Saturday, June 9, 2007

WHY DOES LIFE?

Why does life make me so sad?

Why can’t I adjust to the lies

that genomically engender

the neuronic fires

of the rabid bloodlust that rules

this slum of thieves

called the world?

We are condemned by our own principles,

the pointing finger

is an accusation

that will soon enough

emerge from its chrysalis of ignorance,

a gun. Even as a man

who has ardently endeavoured

to love humanity

and squanders himself even still

in pursuing this chronic folly,

for whom compassion

is the eloquence of the spirit

when it weeps for something it loves

that suffers

and it raises itself up like a well

and pours itself like the serene sea of a mother

into the ear of a troubled child,

how can my heart not be appalled

by the irrelevance of love and truth and beauty

in the rapacious affairs of the world?

Tragedy is a euphemistic gloss in a human abbatoir

compared to the debacle

of greed and blood it is.

Trying to say it

will make you ill, emotionally bilious,

will cook your heart

in its radioactive toxicity

if you linger too long

over the prophetic cauldrons of these realms.

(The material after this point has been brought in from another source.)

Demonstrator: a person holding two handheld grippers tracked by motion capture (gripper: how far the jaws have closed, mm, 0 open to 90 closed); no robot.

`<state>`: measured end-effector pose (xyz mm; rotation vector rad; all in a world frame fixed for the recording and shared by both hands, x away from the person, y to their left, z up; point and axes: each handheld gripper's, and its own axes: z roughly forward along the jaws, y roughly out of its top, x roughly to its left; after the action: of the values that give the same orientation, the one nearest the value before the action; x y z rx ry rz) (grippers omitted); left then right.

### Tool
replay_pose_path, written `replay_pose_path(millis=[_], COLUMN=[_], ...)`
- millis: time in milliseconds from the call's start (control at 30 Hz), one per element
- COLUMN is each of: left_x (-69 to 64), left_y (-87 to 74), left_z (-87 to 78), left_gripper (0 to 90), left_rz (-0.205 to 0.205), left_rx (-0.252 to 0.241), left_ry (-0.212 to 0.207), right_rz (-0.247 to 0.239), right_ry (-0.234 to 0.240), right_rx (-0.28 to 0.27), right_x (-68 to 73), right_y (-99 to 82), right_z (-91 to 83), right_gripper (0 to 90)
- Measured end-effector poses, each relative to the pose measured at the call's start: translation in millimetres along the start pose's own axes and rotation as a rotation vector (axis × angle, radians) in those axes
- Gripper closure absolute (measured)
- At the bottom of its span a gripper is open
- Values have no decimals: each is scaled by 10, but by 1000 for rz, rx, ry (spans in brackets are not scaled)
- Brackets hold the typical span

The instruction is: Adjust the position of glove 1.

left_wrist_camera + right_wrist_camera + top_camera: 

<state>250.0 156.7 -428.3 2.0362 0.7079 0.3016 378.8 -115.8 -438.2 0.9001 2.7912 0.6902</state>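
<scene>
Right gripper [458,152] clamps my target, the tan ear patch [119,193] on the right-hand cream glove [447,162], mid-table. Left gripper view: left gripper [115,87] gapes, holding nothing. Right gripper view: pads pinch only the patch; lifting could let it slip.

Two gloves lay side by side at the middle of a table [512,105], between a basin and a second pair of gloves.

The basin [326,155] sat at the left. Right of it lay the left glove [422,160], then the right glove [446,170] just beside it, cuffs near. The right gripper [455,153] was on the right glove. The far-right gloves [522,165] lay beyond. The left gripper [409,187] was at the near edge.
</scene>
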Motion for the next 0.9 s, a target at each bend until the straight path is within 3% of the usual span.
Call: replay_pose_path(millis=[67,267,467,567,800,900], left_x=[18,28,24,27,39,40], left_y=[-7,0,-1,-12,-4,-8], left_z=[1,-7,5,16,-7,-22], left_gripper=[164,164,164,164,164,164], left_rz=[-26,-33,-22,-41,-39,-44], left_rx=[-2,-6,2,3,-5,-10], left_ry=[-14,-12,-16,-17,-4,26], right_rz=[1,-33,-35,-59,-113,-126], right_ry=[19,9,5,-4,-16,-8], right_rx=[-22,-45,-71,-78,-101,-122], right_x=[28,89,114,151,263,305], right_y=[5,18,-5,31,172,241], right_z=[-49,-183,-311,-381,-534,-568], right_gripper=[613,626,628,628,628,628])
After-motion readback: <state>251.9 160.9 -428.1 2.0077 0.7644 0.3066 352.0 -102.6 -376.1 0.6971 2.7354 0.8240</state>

We have expanded the horizons of horror

and bound stairwells to the tree of life

like a fungus,

like the scales of a vicious snake.

Everybody wants the forbidden,

everybody wants to live like a broken taboo,

everybody leads the life

of a bacterium in a germ culture,

no one wants to be

swept up like a fish in a net of regrettable statistics.

Bread and circuses, the wealthy few

assuage the mob with symbolic pieties

and hysterical aspirations

fanned and feathered by credit cards,

as the banks

turn the temple into a casino

and the moneychangers

overturn the tables of the Last Supper.

The rich raven on the poor

and the poor prey on the poor

and the poor are recruited

to kill the poor

to defend the table manners

of a rich man’s way of eating.

Agony, grief, murder, rape, torture, corruption,

have the stars long since sickened

at what they stare down upon

or is their light as unfeeling as our eyes?

Are there not more bullet holes

in our own

than there are fangs

on all the snakes in the world?

And I am not deluded

this poem makes any significant difference

no more than a piece of straw

in a forest-fire;

I could not feed it to a starving child,

it would not bring her mother

back to life.

It may well be

that the pen is mightier than the sword,

but that just makes it

a war higher in rank

like a bomber

punctuating the unseen population below

in their own blood.

Lament how I will,

in the mouths of those who foul them,

the word’s a lamprey that follows the shark

and a lie wants me to say except for mine

but I would lose the advantage

of the deeper lie

if I didn’t admit it.

Anonymity our ultimate asylum,

flaring matcheads, not stars

we anoint people to be known for us

as we would garland a calf for slaughter

to sweeten the meat

we serve to our petty gods

that they might endlessly remand

our haste to be worthy of their judgment.